Using the data below, transcribe exactly everything from the line that contains "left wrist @" down to the line that contains "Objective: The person". Include both of those lines and none of the pictures.

[Data extract — start]

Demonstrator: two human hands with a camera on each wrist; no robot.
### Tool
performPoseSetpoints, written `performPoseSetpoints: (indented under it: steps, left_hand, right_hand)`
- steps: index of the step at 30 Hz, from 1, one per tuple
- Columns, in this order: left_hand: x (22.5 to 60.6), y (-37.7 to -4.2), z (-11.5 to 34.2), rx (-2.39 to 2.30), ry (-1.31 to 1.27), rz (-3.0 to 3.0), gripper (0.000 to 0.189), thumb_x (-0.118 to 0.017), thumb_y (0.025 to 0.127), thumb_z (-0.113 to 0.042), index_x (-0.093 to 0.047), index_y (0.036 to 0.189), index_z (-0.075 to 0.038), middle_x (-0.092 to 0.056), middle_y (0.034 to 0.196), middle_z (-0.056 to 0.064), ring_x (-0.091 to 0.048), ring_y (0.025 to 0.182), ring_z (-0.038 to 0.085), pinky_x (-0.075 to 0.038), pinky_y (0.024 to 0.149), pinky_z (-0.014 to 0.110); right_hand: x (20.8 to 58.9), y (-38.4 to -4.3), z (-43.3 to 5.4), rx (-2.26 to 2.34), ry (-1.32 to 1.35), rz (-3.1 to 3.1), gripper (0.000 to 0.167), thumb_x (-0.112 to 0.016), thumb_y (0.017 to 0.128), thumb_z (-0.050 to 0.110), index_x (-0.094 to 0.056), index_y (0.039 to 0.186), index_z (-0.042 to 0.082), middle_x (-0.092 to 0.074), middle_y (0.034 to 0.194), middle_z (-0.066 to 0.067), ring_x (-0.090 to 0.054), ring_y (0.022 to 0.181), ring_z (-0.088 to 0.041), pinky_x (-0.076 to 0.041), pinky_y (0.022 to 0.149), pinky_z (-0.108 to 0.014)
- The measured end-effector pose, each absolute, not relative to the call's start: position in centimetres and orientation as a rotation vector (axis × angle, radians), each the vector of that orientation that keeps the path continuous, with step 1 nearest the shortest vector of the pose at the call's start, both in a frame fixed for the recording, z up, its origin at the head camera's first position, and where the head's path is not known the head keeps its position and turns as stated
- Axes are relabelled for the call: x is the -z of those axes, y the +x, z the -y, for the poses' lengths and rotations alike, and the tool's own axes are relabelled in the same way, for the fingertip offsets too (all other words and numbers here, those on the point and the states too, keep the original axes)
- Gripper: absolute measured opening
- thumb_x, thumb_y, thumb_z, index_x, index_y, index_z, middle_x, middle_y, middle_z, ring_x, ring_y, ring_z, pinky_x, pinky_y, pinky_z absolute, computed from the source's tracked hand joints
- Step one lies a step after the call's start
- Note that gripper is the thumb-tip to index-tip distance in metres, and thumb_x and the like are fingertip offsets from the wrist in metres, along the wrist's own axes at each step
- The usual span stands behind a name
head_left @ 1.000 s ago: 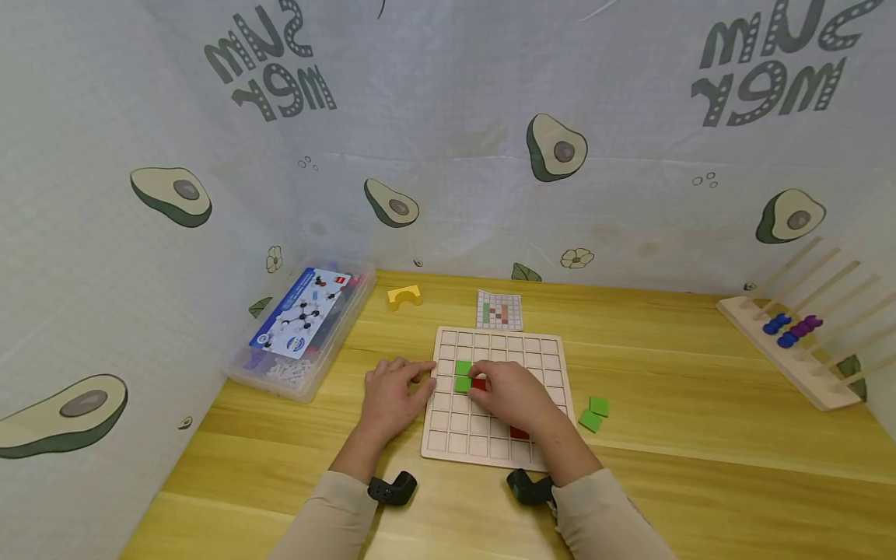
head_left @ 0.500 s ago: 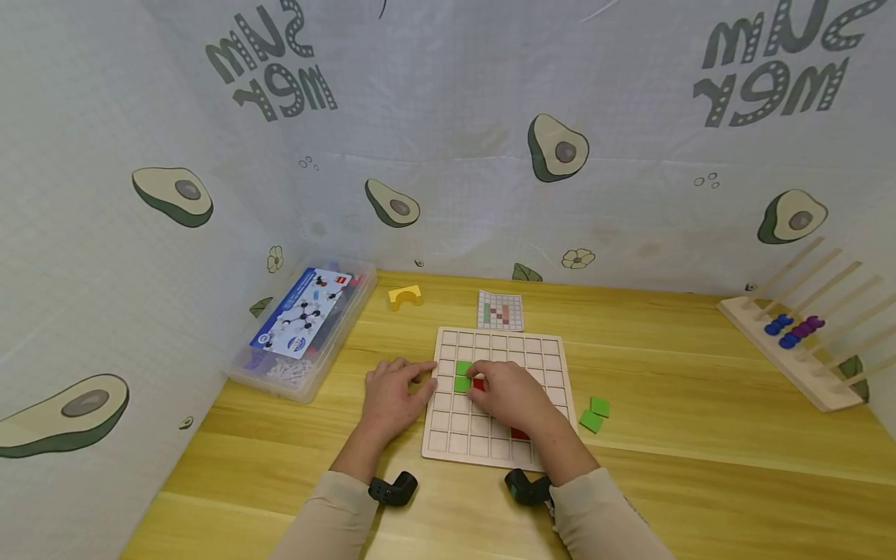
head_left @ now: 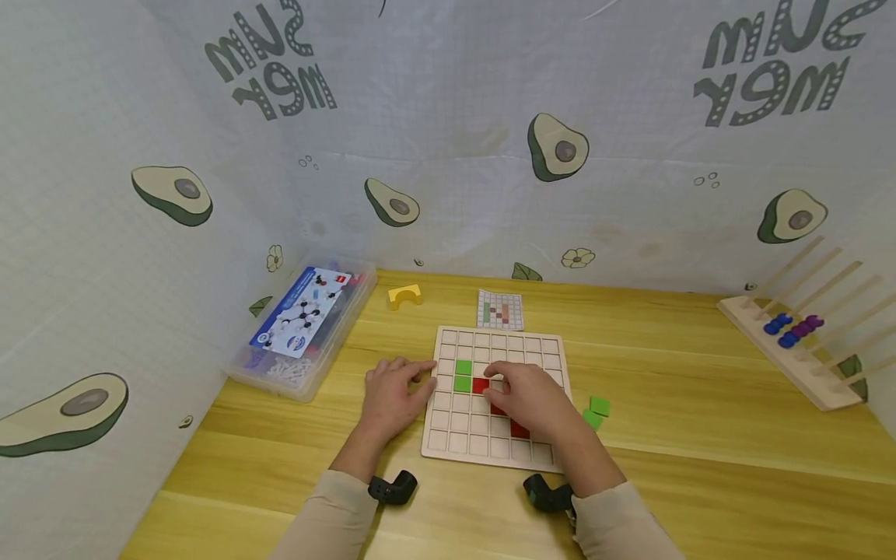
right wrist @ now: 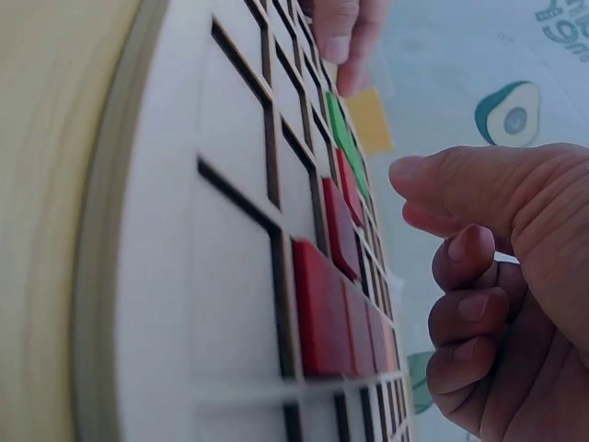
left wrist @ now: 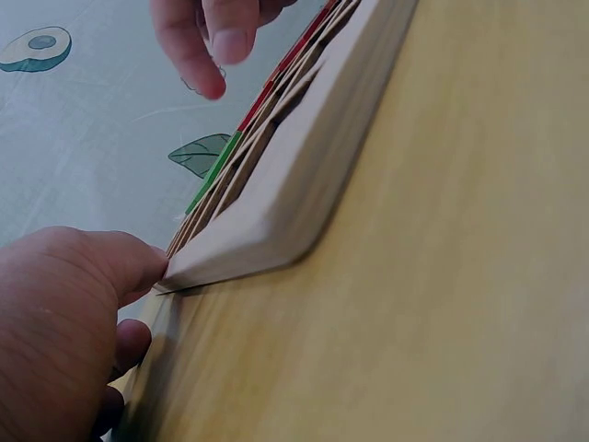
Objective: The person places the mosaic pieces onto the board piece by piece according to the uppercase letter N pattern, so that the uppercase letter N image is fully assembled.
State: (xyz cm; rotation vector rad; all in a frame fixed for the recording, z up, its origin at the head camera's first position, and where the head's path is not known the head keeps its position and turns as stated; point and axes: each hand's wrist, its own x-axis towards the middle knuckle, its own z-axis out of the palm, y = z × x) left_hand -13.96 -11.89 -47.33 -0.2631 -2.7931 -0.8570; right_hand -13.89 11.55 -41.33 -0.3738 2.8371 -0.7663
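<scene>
A wooden grid board (head_left: 448,443) lies on the table, with two green square tiles (head_left: 462,383) in its left part and several red tiles (head_left: 519,430) running down to the right. My left hand (head_left: 395,397) rests at the board's left edge; in the left wrist view its thumb and forefinger touch the corner rim. My right hand (head_left: 528,398) hovers over the middle of the board and covers some cells. In the right wrist view its thumb and forefinger point toward the tiles, the other fingers loosely curled, with nothing held and a gap to the board.
Loose green tiles (head_left: 599,406) lie right of the board, partly behind the right wrist. Behind the board is a printed pattern card (head_left: 500,311). A yellow arch block (head_left: 404,296) and a plastic case (head_left: 301,330) stand left; a pegged rack with beads (head_left: 791,350) is far right.
My right hand has moved away from the green tiles toward the right, uncovering them and a red tile. My left hand has stayed in place.
</scene>
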Motion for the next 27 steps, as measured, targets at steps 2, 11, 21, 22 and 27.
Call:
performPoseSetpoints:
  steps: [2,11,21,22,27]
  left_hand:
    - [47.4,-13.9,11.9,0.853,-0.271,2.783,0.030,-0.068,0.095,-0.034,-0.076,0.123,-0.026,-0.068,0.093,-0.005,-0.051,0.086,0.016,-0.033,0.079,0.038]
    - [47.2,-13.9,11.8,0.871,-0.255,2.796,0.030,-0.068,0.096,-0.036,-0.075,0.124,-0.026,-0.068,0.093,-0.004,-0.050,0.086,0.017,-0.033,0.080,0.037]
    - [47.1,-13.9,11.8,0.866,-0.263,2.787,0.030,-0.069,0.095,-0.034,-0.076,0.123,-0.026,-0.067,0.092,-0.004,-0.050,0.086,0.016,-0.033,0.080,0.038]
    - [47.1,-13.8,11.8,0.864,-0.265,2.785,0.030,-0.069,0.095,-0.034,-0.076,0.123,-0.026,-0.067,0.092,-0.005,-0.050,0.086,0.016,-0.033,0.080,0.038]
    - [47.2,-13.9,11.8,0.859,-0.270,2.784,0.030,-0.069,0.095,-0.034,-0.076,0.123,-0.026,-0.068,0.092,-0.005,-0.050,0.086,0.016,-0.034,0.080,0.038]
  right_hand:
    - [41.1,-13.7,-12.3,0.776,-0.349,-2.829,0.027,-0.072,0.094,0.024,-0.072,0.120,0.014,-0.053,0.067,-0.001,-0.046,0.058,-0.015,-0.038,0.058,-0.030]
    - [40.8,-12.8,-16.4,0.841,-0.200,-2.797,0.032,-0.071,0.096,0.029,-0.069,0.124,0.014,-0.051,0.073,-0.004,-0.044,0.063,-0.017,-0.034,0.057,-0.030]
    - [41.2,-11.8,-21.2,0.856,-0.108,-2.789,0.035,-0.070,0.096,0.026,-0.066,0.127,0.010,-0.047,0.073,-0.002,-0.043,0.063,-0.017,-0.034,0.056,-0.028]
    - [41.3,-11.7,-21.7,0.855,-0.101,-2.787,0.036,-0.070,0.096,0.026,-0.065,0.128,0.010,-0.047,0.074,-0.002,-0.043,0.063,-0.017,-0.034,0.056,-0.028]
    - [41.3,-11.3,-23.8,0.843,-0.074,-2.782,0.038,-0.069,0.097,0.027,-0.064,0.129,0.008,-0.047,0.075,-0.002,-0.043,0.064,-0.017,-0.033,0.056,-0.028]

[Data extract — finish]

## Response below:
left wrist @ now: 
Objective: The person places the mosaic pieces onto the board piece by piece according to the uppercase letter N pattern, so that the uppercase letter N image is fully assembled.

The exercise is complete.